> **TRY IT**:
What's required is a verbatim printout of all the data.

==========

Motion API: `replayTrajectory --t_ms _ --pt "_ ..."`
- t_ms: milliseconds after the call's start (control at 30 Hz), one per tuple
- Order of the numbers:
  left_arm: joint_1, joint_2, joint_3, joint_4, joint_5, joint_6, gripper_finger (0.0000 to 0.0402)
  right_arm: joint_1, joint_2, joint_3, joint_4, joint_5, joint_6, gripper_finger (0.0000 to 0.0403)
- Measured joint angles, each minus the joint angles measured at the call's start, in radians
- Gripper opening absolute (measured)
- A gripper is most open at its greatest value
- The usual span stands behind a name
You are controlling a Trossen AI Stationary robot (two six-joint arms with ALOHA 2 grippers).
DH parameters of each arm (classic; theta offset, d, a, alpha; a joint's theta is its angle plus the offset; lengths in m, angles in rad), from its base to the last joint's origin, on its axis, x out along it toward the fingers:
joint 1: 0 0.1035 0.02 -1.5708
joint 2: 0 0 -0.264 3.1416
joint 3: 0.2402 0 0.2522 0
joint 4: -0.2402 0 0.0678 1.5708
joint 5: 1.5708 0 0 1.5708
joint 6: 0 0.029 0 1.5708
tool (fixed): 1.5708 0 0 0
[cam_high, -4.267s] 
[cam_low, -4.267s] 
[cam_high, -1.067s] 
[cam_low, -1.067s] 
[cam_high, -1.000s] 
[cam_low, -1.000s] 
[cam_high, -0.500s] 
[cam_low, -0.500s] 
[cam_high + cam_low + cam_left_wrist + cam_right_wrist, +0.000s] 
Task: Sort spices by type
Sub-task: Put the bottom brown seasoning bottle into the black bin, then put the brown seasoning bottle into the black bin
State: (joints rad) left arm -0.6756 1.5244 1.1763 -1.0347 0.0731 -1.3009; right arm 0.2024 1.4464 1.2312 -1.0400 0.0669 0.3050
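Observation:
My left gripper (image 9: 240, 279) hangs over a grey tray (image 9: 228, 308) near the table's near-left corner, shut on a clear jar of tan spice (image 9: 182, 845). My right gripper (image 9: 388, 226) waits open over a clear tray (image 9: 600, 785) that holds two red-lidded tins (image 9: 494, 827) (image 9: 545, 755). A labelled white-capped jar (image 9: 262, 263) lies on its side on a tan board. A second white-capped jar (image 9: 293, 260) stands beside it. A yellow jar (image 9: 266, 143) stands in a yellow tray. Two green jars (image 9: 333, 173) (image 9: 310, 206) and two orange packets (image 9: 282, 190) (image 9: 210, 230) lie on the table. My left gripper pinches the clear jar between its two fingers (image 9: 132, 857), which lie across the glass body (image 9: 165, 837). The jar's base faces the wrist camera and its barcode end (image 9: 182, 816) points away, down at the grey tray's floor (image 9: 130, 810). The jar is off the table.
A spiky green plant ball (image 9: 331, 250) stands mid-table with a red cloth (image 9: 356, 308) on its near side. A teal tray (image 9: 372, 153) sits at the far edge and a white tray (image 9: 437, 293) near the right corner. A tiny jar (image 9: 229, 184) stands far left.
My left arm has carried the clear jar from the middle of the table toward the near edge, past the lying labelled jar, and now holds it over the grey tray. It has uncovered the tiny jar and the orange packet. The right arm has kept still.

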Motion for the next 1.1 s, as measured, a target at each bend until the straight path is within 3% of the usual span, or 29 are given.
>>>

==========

> **RESULT OF THIS EXERCISE**:
Motion API: `replayTrajectory --t_ms _ --pt "_ ..."`
- t_ms: milliseconds after the call's start (control at 30 Hz), one per tuple
- Order of the numbers:
  left_arm: joint_1, joint_2, joint_3, joint_4, joint_5, joint_6, gripper_finger (0.0000 to 0.0402)
  right_arm: joint_1, joint_2, joint_3, joint_4, joint_5, joint_6, gripper_finger (0.0000 to 0.0403)
- Measured joint angles, each minus the joint angles measured at the call's start, in radians
- Gripper opening absolute (measured)
- A gripper is most open at its greatest value
- The usual span stands behind a name
You are controlling a Trossen AI Stationary robot (two six-joint arms with ALOHA 2 grippers).
DH parameters of each arm (classic; theta offset, d, a, alpha; a joint's theta is its angle plus the offset; lengths in m, angles in rad), from its base to the last joint's origin, on its axis, x out along it toward the fingers:
joint 1: 0 0.1035 0.02 -1.5708
joint 2: 0 0 -0.264 3.1416
joint 3: 0.2402 0 0.2522 0
joint 4: -0.2402 0 0.0678 1.5708
joint 5: 1.5708 0 0 1.5708
joint 6: 0 0.029 0 1.5708
tool (fixed): 1.5708 0 0 0
[cam_high, -4.267s] 
[cam_low, -4.267s] 
[cam_high, -1.067s] 
[cam_low, -1.067s] 
[cam_high, -1.000s] 
[cam_low, -1.000s] 
[cam_high, -0.500s] 
[cam_low, -0.500s] 
[cam_high + cam_low + cam_left_wrist + cam_right_wrist, +0.000s] 
Task: Sort spices by type
Sub-task: Put the bottom brown seasoning bottle into the black bin, then put the brown seasoning bottle into the black bin
State: (joints rad) left arm -0.6756 1.5244 1.1763 -1.0347 0.0731 -1.3009; right arm 0.2024 1.4464 1.2312 -1.0400 0.0669 0.3050
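Observation:
My left gripper (image 9: 240, 279) hangs over a grey tray (image 9: 228, 308) near the table's near-left corner, shut on a clear jar of tan spice (image 9: 182, 845). My right gripper (image 9: 388, 226) waits open over a clear tray (image 9: 600, 785) that holds two red-lidded tins (image 9: 494, 827) (image 9: 545, 755). A labelled white-capped jar (image 9: 262, 263) lies on its side on a tan board. A second white-capped jar (image 9: 293, 260) stands beside it. A yellow jar (image 9: 266, 143) stands in a yellow tray. Two green jars (image 9: 333, 173) (image 9: 310, 206) and two orange packets (image 9: 282, 190) (image 9: 210, 230) lie on the table. My left gripper pinches the clear jar between its two fingers (image 9: 132, 857), which lie across the glass body (image 9: 165, 837). The jar's base faces the wrist camera and its barcode end (image 9: 182, 816) points away, down at the grey tray's floor (image 9: 130, 810). The jar is off the table.
A spiky green plant ball (image 9: 331, 250) stands mid-table with a red cloth (image 9: 356, 308) on its near side. A teal tray (image 9: 372, 153) sits at the far edge and a white tray (image 9: 437, 293) near the right corner. A tiny jar (image 9: 229, 184) stands far left.
My left arm has carried the clear jar from the middle of the table toward the near edge, past the lying labelled jar, and now holds it over the grey tray. It has uncovered the tiny jar and the orange packet. The right arm has kept still.
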
Motion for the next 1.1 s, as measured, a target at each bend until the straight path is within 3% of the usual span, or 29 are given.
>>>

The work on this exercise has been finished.